Hierna doe ik dat niet meer, denk ik. Ik ben mij er erg van bewust dat het heel erg intellectualistisch en elitair kan overkomen. En dat is niet het soort poëzie dat ik nastreef. Ik wil niet schrijven voor een kleine groep hoogopgeleide ingewijden. Algemene kennis van het Nederlands en de wereld moet genoeg zijn om het gedicht te kunnen waarderen.’
Consequentie, deautomatiseren, communiceren. Het klinkt niet alsof u erop uit bent esthetisch genot te bewerkstelligen bij de lezer.
‘Ik streef er niet naar iets moois te maken. Iets sterks wil ik maken. Ik vertel ook wel eens een grap maar poëzie is een bloedserieuze zaak. Laatst zei Wiel Kusters tegen me dat hij aan mijn poëzierecensies kon zien dat ik geen katholiek was. Er zou een te grote ernst uitspreken. Het zou me niet verbazen als dat zo is. We zijn niet op de wereld om er een spelletje van te maken. Je moet hard werken en je plicht doen.’
Er zit een tweespalt in de manier waarop u schrijft. U noemt het een fysiek, natuurlijk proces maar tegelijk moet dat op alle mogelijke manieren ontwricht of in een stramien gedrukt.
‘Met die twee polen worstel ik elke dag van mijn leven. Hoe moet je omgaan met die drang die je in je voelt? Ik wil me iedere dag wel een stuk in mijn kraag zuipen want ik vind niks heerlijker dan ongeremd zuipen. Dat doe ik niet want de volgende dag moet ik op tijd weer op en werken. Maar aan de andere kant, louter leven als een monnik is ook niet aan mij besteed. Poëzie helpt mij bij het zoeken naar dat evenwicht.’
Die tweeledigheid zit bij u ook in enerzijds het schrijven en anderzijds het recenseren van poëzie. Op uw eigen gedichten beweert u geen zicht te hebben, terwijl u als criticus geprezen wordt om uw helderheid.
‘Ik ben schoolmeester geweest; dat laat zich niet verloochenen.

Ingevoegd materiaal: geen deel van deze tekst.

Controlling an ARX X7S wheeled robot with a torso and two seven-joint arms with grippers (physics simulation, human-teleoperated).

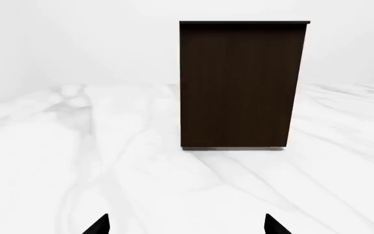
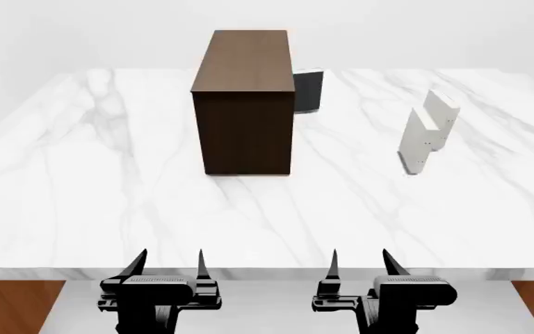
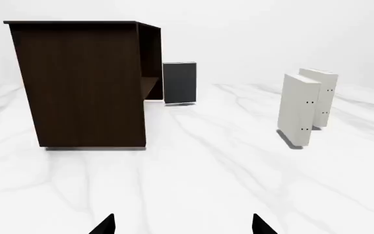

Als je voor een krant schrijft, moet je duidelijkheid scheppen. Te werk gaan als een vormer. Dingen in een kader zetten, structuur zoeken.’
In dat zoeken naar duidelijkheid en structuur maakt u graag gebruik van indeling. U analyseert met behulp van de retorische drietand ethos-logos-pathos. Of deelt dichters in naar de criteria toegankelijk, ontoegankelijk, gesloten of dicht. Favery is ontoegankelijk en gesloten, Lucebert ontoegankelijk en open, Rawie dan weer toegankelijk en gesloten en Remco Campert toegankelijk en open. Waarom dit boekhouderswerk?
‘Ik probeer te begrijpen hoe poëzie werkt. Daarom probeer ik telkens nieuwe theorieën uit en zoek naar nieuwe beelden en metaforen. Neem die ethos-logos-pathos-analyse. Ik weet niet of dat een goede methode is maar in mijn onderzoek naar retorica kom ik dat tegen en dan probeer ik dat gewoon uit. Vaak loop je dan na een paar maanden tegen de grenzen van zo'n methode op en dan moet je op zoek naar iets beters.